A New York federal judge rejected the lawsuit with a finding that producers' exploitation of "Who's on First?" was a fair use in a play that served as a "darkly comedic critique of the social norms governing a small town in the Bible Belt."
That's not enough for 2nd Circuit judge Reena Raggi.
She writes in her opinion that the district court didn't explain how the purpose and character of "Who's on First?" was transformed by Hand to God and how the extensive copying was necessary to this purpose.
"[T]he focus of inquiry is not simply on the new work, i.e., on whether that work serves a purpose or conveys an overall expression, meaning, or message different from the copyrighted material it appropriates," the opinion states. "Rather, the critical inquiry is whether the new work uses the copyrighted material itself for a purpose, or imbues it with a character, different from that for which it was created. Otherwise, any play that needed a character to sing a song, tell a joke, or recite a poem could use unaltered copyrighted material with impunity, so long as the purpose or message of the play was different from that of the appropriated material."
Raggi goes on to conclude that the play appeared to use "Who's on First?" without alteration so that the audience would recognize it as well as the main character'sclaim for having created it.
"The 'dramatic' purpose served by the Routine in the Play appears to be as a 'McGuffin,' that is, as a theatrical device that sets up the plot, but is of little or no significance in itself," writes the appellate judge. "More than the Routine's ability to capture audience attention is necessary to provide such justification."
Hand to God producer Kevin McCollum would be in trouble if the analysis stopped at the conclusion that the use of "Who's on First?" wasn't transformative, was too much, and could have an adverse impact on licensing of the sketch, but the producers are saved by the failure of the heirs of Abbott and Costello to demonstrate ownership of a valid copyright on the comedy sketch.

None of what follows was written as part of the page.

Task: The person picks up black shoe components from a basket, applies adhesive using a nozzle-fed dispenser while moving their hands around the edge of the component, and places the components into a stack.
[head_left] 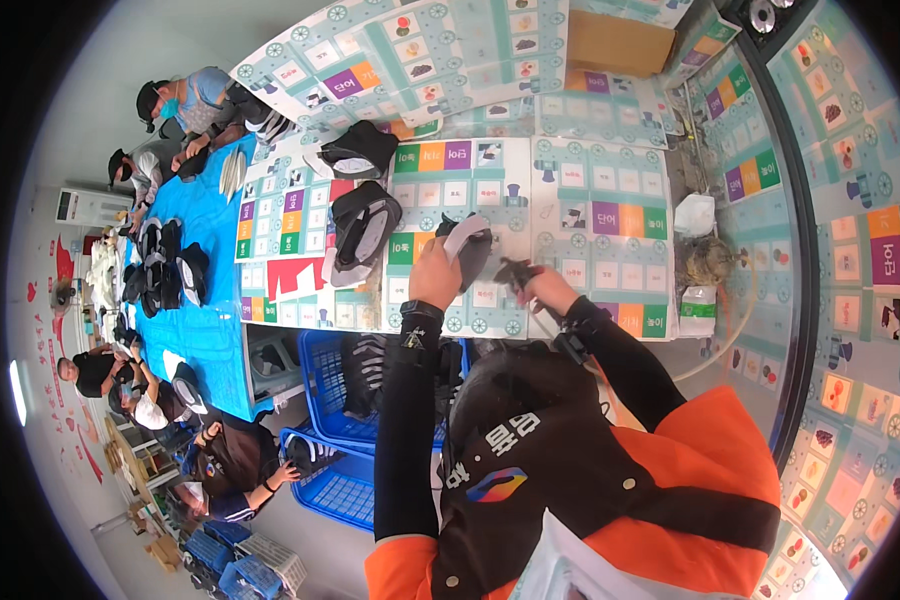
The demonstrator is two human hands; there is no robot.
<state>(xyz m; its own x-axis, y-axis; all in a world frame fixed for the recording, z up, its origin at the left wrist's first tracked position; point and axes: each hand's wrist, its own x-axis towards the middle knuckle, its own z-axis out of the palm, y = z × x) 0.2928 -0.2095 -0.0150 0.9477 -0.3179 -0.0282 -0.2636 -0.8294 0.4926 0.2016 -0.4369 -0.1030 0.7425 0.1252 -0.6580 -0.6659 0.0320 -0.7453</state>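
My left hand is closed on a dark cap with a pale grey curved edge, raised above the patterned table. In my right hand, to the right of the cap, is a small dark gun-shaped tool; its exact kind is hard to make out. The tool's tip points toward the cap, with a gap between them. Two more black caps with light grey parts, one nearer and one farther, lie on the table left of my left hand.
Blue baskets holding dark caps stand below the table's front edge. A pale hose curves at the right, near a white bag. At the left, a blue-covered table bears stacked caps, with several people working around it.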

The routine was first performed in the 1930s on radio, and the comedy duo signed a deal with Universal Pictures to license their work. Abbott and Costello performed "Who's on First?" in the 1940 film, One Night in the Tropics and an expanded version in the 1945 film, The Naughty Nineties.

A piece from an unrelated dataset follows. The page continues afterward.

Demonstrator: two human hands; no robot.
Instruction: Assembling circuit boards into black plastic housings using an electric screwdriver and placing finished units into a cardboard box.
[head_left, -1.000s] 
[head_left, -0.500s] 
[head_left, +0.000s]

Abbott and Costello registered a copyright on their routine in 1944, but didn't renew it. For this lawsuit, the heirs relied on the copyright to One Night in the Tropics. In 1984, Universal quitclaimed the routine as performed in the film to the heirs' companies.
The problem is that the defendants argued that Universal didn't have the right to renew the copyright because only Abbott and Costello - as the authors - could.
The heirs responded that Abbott and Costello either assigned ownership or created the routine as a "work for hire" or that the routine merged into the film so as to support a single copyright, but Raggi says these theories have "no merit." Read the full opinion for her explanation.
As such, there's a strong possibility that the copyright has lapsed and "Who's on First?" is now in the public domain. The 2nd Circuit hasn't definitively made such a conclusion, but in a footnote, Raggi writes, "Because both parties seemingly concede that the Routine was protected from entering the public domain through at least Tropics's initial copyright term, we need not determine whether Tropics's publication automatically divested Abbott and Costello of their common law copyright and injected it into the public domain."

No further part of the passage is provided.